> _WHAT NEEDS TO BE DONE_: Beneath this instruction is a listing. Transcribe from it only the stretch from the line with "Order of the" through the line with "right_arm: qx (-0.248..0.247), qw", both end lines included, exactly as written.

> _DATA BELOW_:
....................

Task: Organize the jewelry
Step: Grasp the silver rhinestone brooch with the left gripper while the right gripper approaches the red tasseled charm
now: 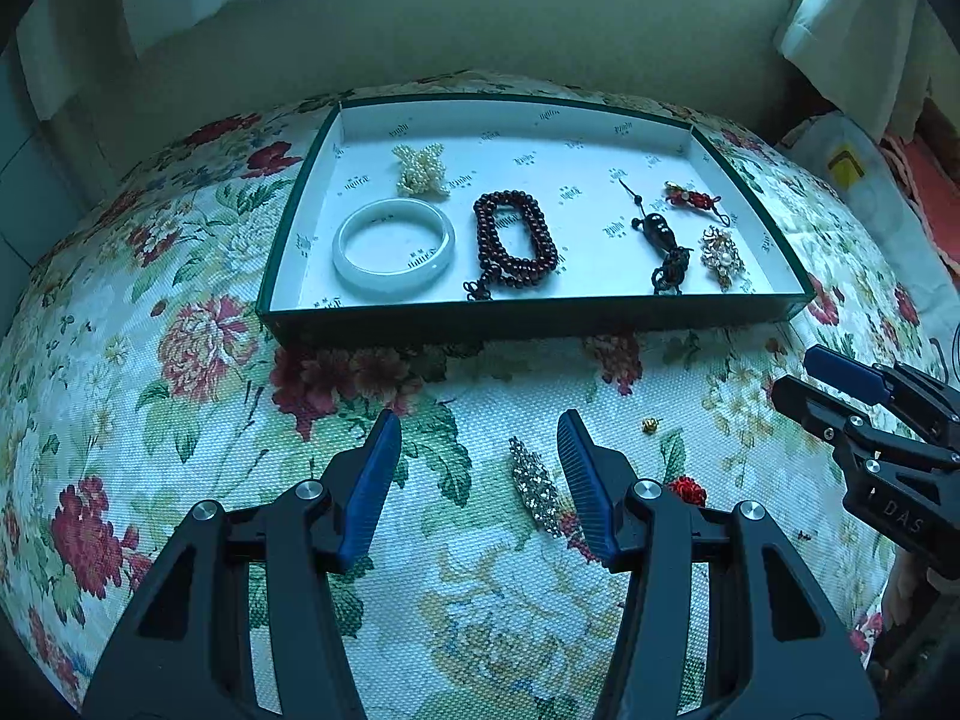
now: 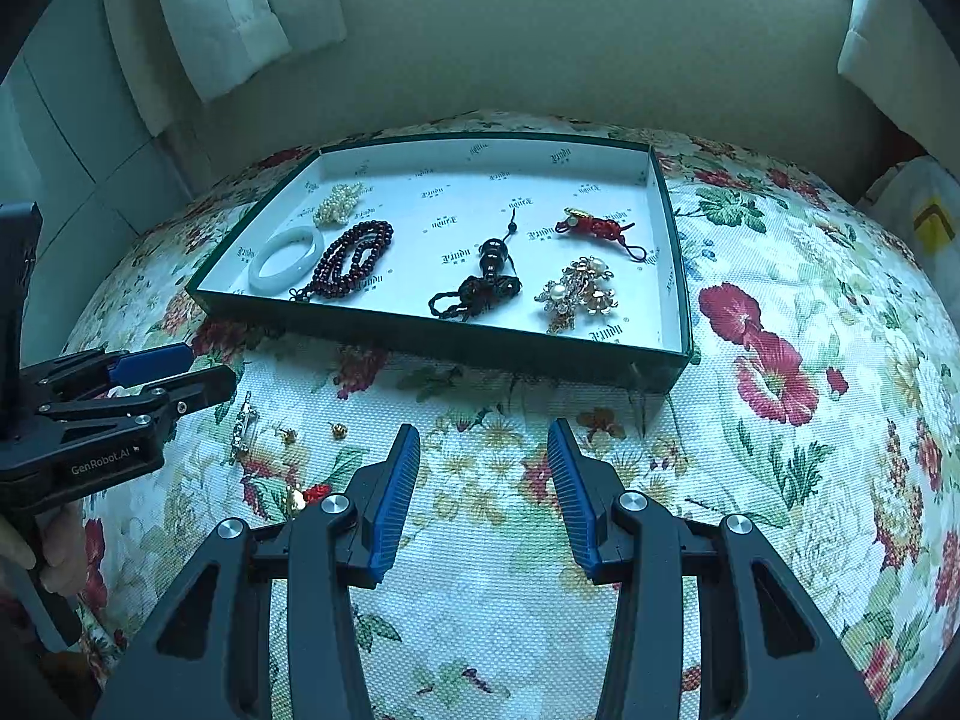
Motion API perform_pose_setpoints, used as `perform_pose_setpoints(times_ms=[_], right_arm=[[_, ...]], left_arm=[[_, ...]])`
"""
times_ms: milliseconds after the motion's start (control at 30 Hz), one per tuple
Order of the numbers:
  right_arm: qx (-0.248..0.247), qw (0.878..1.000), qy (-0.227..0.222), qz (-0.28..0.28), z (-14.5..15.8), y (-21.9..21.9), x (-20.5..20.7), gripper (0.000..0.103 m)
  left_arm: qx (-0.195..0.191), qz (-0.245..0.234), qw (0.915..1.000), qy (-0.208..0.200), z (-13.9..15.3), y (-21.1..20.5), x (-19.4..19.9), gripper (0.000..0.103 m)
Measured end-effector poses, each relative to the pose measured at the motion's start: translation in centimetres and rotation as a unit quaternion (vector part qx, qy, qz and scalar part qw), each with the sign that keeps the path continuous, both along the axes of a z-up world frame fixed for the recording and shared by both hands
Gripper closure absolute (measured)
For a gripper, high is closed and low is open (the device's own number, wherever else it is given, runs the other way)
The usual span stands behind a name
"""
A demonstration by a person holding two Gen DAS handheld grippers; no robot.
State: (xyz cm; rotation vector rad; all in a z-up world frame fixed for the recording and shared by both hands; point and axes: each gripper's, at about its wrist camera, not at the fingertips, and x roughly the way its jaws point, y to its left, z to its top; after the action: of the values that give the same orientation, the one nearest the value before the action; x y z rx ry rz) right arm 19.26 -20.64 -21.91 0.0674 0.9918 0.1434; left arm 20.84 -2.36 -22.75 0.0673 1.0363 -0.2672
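I hold both tools, left tool (image 1: 480, 438) and right tool (image 2: 483, 450), half-wide and empty, before the shallow green-walled white tray (image 1: 540, 315). A glittering silver rhinestone clip (image 1: 534, 489) lies on the floral cloth (image 1: 180, 420) before the tray, just beside my left tool's inner finger.

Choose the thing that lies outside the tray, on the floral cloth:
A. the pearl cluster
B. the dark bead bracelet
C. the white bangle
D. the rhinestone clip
D: the rhinestone clip lies on the cloth in front of the tray; the other three lie inside it.
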Motion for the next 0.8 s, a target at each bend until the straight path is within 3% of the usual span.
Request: perform_pose_setpoints(times_ms=[367,433,800], right_arm=[[0.004,1.0,0.007,0.003,-0.4,0.3,-0.2,0.058],[0.004,1.0,0.008,0.005,-0.4,0.4,-0.3,0.058],[0.004,1.0,0.012,0.011,-0.8,0.9,-0.3,0.058]], left_arm=[[0.003,-0.02,0.9997,0.013,-1.4,-0.9,-0.6,0.052],[0.001,-0.023,0.9996,0.018,-1.7,-1.0,-0.6,0.059],[-0.004,-0.044,0.9989,0.016,-2.1,-1.3,-0.9,0.076]])
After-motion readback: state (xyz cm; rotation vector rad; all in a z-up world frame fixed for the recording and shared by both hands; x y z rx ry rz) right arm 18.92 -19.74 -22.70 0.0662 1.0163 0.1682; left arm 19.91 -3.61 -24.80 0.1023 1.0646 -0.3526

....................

> _SOLUTION FOR THIS PROBLEM_:
Order of the numbers:
  right_arm: qx (-0.248..0.247), qw (0.878..1.000), qy (-0.227..0.222), qz (-0.28..0.28), z (-14.5..15.8), y (-21.9..21.9), x (-20.5..20.7), gripper (0.000..0.103 m)

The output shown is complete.